Would only filesystem errors lead to this things ?
Can you give me some idea what problem this is?

Check the file /usr/adm/messages, find two item previously
One :
alad:adapter 0 Error: Target Bus Phase Sequence Error.
WARNING:err: Error log overflow 0 lun=0.block=79131818
Another :
Unrecoverable error reading SCSI DISK 0 dev/42(ha=0,id=0,lun=0) Illegal request.
These message can give some helpful?
Can you help me out?

If the UNIX kernal crashed (panics) you might not get any error messages because the kernal logging facility might only right to the console. However, you said it 'looks like a power outage when it dies'; so I assume you cannot read a console. Is that right? If you can make sure the console monitor is up and working, if the kernel panics you will see something on the monitor (normally).

I am going to guess that you are having a problem which shuts down the hardware, i.e. the motherboard; because this would kill the video output as well as the disks, etc. Without further information the best guess I can make is a motherboard problem because you say the 'entire system dies like a power outage'.
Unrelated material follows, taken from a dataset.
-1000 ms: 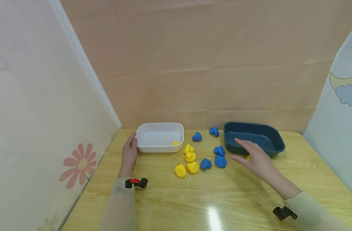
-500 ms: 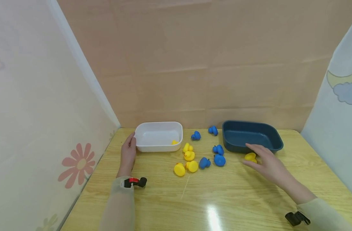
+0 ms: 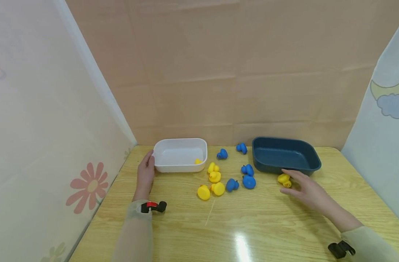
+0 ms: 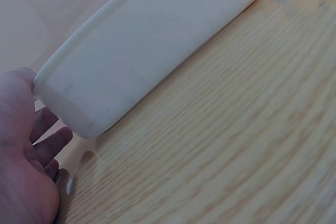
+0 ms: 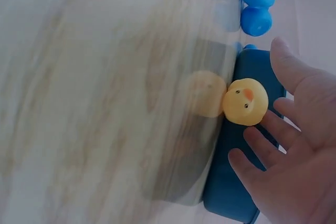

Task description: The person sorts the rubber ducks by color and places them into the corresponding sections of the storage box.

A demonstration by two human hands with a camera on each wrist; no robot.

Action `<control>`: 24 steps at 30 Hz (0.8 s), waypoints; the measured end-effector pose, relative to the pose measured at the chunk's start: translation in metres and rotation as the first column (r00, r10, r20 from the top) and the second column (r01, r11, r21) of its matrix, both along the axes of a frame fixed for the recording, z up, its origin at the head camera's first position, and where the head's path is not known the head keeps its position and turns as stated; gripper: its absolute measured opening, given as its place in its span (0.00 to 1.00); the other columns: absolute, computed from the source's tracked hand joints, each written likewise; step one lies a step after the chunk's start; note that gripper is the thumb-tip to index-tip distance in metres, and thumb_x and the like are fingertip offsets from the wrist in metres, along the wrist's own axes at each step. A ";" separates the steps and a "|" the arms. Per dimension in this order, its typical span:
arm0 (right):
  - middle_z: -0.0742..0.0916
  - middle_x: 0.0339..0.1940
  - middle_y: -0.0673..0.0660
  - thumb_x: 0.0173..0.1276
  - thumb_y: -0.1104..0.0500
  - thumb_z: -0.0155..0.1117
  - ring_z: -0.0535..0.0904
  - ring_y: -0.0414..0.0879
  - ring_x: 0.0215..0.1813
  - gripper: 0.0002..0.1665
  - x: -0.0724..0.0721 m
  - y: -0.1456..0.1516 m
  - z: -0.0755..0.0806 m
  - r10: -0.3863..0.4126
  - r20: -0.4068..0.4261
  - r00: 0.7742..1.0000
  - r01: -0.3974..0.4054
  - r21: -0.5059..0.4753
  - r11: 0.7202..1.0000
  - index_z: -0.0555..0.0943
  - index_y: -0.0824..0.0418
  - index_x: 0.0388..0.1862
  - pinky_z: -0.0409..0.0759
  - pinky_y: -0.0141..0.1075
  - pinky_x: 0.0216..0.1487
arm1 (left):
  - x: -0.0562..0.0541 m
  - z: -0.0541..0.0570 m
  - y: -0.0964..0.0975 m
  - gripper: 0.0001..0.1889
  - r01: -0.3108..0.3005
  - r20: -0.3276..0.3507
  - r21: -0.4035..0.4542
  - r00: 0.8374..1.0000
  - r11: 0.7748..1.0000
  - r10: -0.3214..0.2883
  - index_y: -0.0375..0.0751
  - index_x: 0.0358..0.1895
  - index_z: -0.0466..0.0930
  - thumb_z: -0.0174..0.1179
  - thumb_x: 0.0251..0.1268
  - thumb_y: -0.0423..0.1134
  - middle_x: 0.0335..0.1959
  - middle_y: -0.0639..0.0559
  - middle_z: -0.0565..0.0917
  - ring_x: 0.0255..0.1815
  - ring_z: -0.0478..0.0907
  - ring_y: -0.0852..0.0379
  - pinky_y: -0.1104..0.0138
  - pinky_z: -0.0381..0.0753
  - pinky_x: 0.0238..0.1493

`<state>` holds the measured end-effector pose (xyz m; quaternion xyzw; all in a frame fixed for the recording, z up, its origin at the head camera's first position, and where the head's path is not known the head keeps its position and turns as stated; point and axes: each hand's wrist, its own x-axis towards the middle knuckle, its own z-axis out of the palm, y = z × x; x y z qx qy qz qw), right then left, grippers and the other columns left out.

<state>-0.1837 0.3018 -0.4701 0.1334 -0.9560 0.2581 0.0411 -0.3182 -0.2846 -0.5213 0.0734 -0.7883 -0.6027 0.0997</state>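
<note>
My left hand (image 3: 145,174) touches the left end of a white tub (image 3: 180,168); in the left wrist view its thumb is at the rim and its loosely bent fingers lie along the outside of the end wall. My right hand (image 3: 305,191) is spread around a yellow rubber duck (image 3: 284,179) in front of the dark blue tub (image 3: 268,166). In the right wrist view the duck's face (image 5: 247,102) points at the camera, the fingertips are right at its side, and the thumb stands apart from it.
Several yellow ducks (image 3: 215,177) and several blue ducks (image 3: 248,182) lie on the wooden table (image 3: 186,225) between the tubs. Another yellow duck (image 3: 198,161) sits in the white tub. A tan backdrop (image 3: 192,91) rises behind, with pale patterned cloths at both sides.
My right hand has moved right and down from in front of the dark blue tub to the yellow duck beside it. The duck has turned, its head now toward me. The left hand stays put.
</note>
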 end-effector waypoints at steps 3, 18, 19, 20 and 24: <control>0.76 0.75 0.80 0.73 0.51 0.81 0.73 0.80 0.73 0.47 -0.001 0.003 -0.003 0.012 -0.001 1.000 -0.012 0.003 1.000 0.71 0.72 0.81 0.75 0.75 0.65 | 0.000 0.000 0.001 0.28 0.000 -0.001 0.002 1.000 1.000 0.000 0.53 0.88 0.65 0.46 0.94 0.53 0.88 0.51 0.64 0.90 0.55 0.49 0.50 0.55 0.88; 0.80 0.70 0.73 0.67 0.57 0.85 0.81 0.71 0.65 0.41 -0.002 0.010 -0.009 0.035 -0.042 0.999 -0.035 -0.001 0.999 0.80 0.70 0.74 0.82 0.66 0.61 | 0.000 -0.002 0.000 0.29 0.003 -0.011 -0.008 1.000 1.000 -0.003 0.53 0.88 0.65 0.45 0.94 0.53 0.88 0.51 0.65 0.90 0.56 0.49 0.51 0.56 0.88; 0.81 0.69 0.72 0.66 0.57 0.86 0.82 0.70 0.64 0.41 -0.002 0.011 -0.010 0.036 -0.051 0.998 -0.036 0.005 0.999 0.80 0.69 0.74 0.83 0.65 0.59 | 0.000 -0.003 0.000 0.29 0.004 -0.011 -0.009 1.000 1.000 -0.004 0.53 0.88 0.65 0.45 0.94 0.53 0.88 0.51 0.65 0.90 0.56 0.49 0.51 0.57 0.88; 0.81 0.68 0.71 0.66 0.57 0.86 0.82 0.68 0.63 0.40 -0.002 0.011 -0.010 0.038 -0.060 0.998 -0.037 0.011 0.999 0.81 0.69 0.73 0.84 0.64 0.58 | 0.000 -0.003 0.000 0.29 0.004 -0.011 -0.008 1.000 1.000 -0.005 0.53 0.88 0.65 0.45 0.94 0.53 0.88 0.51 0.65 0.90 0.56 0.49 0.51 0.57 0.88; 0.83 0.66 0.68 0.65 0.58 0.87 0.83 0.66 0.61 0.39 -0.003 0.012 -0.013 0.041 -0.077 0.996 -0.039 0.023 0.999 0.82 0.67 0.72 0.84 0.62 0.58 | 0.000 -0.004 -0.001 0.29 0.002 -0.016 -0.013 1.000 1.000 -0.002 0.54 0.88 0.65 0.45 0.94 0.54 0.88 0.51 0.65 0.89 0.56 0.49 0.51 0.57 0.88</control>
Motherboards can and do break. Bugs in the bios can cause strange behavior. The SCSI error you post would cause the system to lock-up, but the power, monitor, console would still work. So, if the system is just 'locking up' but the video card works; the next logical place would be the SCSI controller (and you have an error message to back this up.)

The most common cause of SCSI errors is not terminating the ends of the SCSI bus, or having an improper termination in the middle of the bus. So, the first thing to do is to insure that your SCSI bus is configured properly and terminated properly. This is not always easy if you are not a SCSI guru.

Hope this helps get up started. If you have any more clues, please post. We love puzzles here at UNIX.COM :slight_smile: